═══ Provided data
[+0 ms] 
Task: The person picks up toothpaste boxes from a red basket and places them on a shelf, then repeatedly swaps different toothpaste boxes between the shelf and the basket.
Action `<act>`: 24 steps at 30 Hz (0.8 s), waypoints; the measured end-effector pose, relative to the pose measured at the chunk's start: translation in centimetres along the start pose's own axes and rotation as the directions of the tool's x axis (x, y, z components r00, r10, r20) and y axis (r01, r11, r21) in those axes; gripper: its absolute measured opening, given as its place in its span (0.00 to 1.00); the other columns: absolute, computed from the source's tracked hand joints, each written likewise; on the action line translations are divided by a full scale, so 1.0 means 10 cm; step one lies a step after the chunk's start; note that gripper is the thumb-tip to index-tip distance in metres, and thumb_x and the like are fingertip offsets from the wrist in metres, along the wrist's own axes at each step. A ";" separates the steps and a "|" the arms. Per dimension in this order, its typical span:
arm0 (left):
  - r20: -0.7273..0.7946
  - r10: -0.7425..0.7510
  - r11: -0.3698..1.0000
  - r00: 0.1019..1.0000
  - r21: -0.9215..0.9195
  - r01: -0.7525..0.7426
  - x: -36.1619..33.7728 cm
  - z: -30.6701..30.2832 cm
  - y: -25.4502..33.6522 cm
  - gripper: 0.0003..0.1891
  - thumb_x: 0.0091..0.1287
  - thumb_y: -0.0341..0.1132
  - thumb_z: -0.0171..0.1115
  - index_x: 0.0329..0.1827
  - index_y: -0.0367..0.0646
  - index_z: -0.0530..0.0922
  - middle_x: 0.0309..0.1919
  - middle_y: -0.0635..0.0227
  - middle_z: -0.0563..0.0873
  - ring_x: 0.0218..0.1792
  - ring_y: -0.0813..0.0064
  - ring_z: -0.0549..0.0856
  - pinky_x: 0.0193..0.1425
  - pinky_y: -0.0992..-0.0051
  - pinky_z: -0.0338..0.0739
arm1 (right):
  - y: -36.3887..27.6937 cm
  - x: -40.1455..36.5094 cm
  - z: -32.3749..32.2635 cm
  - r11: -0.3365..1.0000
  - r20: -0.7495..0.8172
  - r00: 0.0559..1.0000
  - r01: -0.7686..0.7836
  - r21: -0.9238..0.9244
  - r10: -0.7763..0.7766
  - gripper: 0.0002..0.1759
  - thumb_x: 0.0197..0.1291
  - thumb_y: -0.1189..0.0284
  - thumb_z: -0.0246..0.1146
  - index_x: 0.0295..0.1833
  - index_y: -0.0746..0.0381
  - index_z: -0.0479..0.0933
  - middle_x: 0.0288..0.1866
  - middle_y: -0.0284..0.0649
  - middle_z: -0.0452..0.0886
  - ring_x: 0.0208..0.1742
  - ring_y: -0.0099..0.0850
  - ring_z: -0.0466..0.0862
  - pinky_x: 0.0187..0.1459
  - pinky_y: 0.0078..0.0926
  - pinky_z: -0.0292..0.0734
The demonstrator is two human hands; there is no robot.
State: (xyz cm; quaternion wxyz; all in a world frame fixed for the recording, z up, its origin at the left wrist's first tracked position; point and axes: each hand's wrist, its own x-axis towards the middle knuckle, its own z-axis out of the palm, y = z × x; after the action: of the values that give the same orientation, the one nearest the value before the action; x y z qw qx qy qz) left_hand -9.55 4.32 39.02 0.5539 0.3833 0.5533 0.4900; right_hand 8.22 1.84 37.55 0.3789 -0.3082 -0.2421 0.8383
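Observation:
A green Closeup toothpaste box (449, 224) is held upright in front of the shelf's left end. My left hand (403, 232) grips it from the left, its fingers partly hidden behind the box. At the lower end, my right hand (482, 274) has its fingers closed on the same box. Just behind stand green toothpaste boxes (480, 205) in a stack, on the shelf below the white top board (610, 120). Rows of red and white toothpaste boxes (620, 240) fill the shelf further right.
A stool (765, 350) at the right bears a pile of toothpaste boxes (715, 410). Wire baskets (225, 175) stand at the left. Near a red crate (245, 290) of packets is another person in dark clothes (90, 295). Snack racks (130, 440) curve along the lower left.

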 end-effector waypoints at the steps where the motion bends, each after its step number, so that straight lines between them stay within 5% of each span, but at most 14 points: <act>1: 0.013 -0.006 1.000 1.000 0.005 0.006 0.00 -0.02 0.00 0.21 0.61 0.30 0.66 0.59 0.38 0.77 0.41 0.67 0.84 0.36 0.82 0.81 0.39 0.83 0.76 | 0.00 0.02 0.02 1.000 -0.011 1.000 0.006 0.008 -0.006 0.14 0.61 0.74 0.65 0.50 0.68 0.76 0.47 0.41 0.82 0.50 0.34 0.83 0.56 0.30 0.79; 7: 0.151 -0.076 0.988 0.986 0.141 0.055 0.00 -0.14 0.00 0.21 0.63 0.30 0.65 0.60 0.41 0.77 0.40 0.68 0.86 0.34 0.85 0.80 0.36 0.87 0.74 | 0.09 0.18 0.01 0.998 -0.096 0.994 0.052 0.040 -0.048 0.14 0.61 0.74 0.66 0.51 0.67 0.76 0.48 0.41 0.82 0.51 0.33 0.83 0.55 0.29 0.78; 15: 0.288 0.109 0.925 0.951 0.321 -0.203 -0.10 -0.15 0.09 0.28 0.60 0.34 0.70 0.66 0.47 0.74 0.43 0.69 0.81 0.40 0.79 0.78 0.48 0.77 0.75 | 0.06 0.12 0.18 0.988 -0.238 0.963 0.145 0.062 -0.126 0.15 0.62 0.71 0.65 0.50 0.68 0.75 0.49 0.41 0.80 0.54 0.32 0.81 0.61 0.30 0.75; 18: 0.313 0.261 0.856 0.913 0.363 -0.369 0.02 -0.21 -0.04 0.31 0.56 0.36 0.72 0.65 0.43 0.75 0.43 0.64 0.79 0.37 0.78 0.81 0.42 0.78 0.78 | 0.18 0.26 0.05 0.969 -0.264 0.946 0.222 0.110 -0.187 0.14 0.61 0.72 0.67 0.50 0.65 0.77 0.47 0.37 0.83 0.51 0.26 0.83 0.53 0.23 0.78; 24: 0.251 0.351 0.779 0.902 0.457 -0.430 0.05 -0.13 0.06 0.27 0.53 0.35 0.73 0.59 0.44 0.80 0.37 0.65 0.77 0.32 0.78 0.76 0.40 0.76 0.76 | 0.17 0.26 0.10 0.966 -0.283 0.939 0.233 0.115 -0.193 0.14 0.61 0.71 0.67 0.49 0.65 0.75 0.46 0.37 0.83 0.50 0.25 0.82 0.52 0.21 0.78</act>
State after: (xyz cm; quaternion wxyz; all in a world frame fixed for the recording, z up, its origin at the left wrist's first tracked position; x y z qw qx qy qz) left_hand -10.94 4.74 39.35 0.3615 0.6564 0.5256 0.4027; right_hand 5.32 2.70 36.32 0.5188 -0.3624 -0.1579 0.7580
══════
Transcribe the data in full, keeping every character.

[+0 ms] 
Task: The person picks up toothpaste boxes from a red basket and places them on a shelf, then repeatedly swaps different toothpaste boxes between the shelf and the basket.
Action `<act>`: 24 steps at 30 Hz (0.8 s), waypoints; the measured end-effector pose, relative to the pose measured at the chunk's start: translation in centimetres along the start pose's own axes and rotation as the directions of the tool's x axis (x, y, z components r00, r10, r20) and y axis (r01, r11, r21) in those axes; gripper: its absolute measured opening, given as its place in its span (0.00 to 1.00); the other columns: absolute, computed from the source's tracked hand joints, each written likewise; on the action line translations are divided by a full scale, so 1.0 means 10 cm; step one lies a step after the chunk's start; note that gripper is the thumb-tip to index-tip distance in metres, and thumb_x and the like are fingertip offsets from the wrist in metres, along the wrist's own axes at each step. A ";" separates the steps and a "|" the arms. Per dimension in this order, its typical span:
arm0 (left):
  - r20: -0.7273..0.7946
  - r10: -0.7425..0.7510
  - r11: -0.3698..1.0000
  - r00: 0.1019..1.0000
  - r21: -0.9215..0.9195
  - r01: -0.7525..0.7426
  - x: -36.1619..33.7728 cm
  - z: -30.6701..30.2832 cm
  - y: -25.4502..33.6522 cm
  - gripper: 0.0003..0.1891
  - thumb_x: 0.0091..0.1287
  - thumb_y: -0.0341..0.1132
  - thumb_z: -0.0171..0.1115
  - index_x: 0.0329..0.1827
  - index_y: -0.0367..0.0646
  - index_z: -0.0530..0.0922
  - middle_x: 0.0309..0.1919
  - middle_y: -0.0635..0.0227
  - middle_z: -0.0563..0.0873
  - ring_x: 0.0218..0.1792
  - ring_y: -0.0813..0.0064
  - ring_z: -0.0549..0.0856
  - pinky_x: 0.0193..0.1425
  - pinky_y: -0.0992..-0.0051
  - pinky_z: -0.0338..0.0739
arm1 (right):
  - y: -36.3887..27.6937 cm
  - x: -40.1455..36.5094 cm
  - z: -32.3749..32.2635 cm
  - r11: -0.3365..1.0000
  - r20: -0.7495..0.8172
  - r00: 0.0559..1.0000
  - r01: -0.7686..0.7836
  - r21: -0.9238..0.9244
  - r10: -0.7763..0.7766
  - gripper: 0.0002..0.1759
  - thumb_x: 0.0197..0.1291
  - thumb_y: -0.1189..0.0284
  - thumb_z: -0.0246..0.1146
  - index_x: 0.0295..0.1833
  - index_y: -0.0746..0.0381
  - index_z: -0.0479..0.0933
  - middle_x: 0.0288..0.1866
  - middle_y: -0.0284..0.0649
  - middle_z: -0.0452..0.0886
  - ring_x: 0.0208..0.1742
  - ring_y: -0.0099..0.0850
  - ring_z: -0.0466..0.0862
  - pinky_x: 0.0187..0.1459
  - pinky_y: 0.0078..0.0926
  - pinky_z: -0.0292..0.0734
The demonstrator is two human hands; there is no robot.
State: (xyz cm; quaternion wxyz; all in a world frame fixed for the recording, z up, its origin at the left wrist's first tracked position; point and axes: each hand's wrist, its own x-axis towards the middle knuckle, its own z-axis out of the palm, y = z × x; after the action: of the values that give the same orientation, the one nearest the value before the action; x y z qw qx qy qz) left_hand -9.55 4.32 39.02 0.5539 0.3833 0.5533 0.4900; right_hand 8.22 1.84 37.55 0.3789 -0.3082 -0.2421 0.8383
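Observation:
A green Closeup toothpaste box (449, 224) is held upright in front of the shelf's left end. My left hand (403, 232) grips it from the left, its fingers partly hidden behind the box. At the lower end, my right hand (482, 274) has its fingers closed on the same box. Just behind stand green toothpaste boxes (480, 205) in a stack, on the shelf below the white top board (610, 120). Rows of red and white toothpaste boxes (620, 240) fill the shelf further right.
A stool (765, 350) at the right bears a pile of toothpaste boxes (715, 410). Wire baskets (225, 175) stand at the left. Near a red crate (245, 290) of packets is another person in dark clothes (90, 295). Snack racks (130, 440) curve along the lower left.
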
 end-effector waypoints at the steps where the motion bends, each after its step number, so that straight lines between them stay within 5% of each span, but at most 14 points: <act>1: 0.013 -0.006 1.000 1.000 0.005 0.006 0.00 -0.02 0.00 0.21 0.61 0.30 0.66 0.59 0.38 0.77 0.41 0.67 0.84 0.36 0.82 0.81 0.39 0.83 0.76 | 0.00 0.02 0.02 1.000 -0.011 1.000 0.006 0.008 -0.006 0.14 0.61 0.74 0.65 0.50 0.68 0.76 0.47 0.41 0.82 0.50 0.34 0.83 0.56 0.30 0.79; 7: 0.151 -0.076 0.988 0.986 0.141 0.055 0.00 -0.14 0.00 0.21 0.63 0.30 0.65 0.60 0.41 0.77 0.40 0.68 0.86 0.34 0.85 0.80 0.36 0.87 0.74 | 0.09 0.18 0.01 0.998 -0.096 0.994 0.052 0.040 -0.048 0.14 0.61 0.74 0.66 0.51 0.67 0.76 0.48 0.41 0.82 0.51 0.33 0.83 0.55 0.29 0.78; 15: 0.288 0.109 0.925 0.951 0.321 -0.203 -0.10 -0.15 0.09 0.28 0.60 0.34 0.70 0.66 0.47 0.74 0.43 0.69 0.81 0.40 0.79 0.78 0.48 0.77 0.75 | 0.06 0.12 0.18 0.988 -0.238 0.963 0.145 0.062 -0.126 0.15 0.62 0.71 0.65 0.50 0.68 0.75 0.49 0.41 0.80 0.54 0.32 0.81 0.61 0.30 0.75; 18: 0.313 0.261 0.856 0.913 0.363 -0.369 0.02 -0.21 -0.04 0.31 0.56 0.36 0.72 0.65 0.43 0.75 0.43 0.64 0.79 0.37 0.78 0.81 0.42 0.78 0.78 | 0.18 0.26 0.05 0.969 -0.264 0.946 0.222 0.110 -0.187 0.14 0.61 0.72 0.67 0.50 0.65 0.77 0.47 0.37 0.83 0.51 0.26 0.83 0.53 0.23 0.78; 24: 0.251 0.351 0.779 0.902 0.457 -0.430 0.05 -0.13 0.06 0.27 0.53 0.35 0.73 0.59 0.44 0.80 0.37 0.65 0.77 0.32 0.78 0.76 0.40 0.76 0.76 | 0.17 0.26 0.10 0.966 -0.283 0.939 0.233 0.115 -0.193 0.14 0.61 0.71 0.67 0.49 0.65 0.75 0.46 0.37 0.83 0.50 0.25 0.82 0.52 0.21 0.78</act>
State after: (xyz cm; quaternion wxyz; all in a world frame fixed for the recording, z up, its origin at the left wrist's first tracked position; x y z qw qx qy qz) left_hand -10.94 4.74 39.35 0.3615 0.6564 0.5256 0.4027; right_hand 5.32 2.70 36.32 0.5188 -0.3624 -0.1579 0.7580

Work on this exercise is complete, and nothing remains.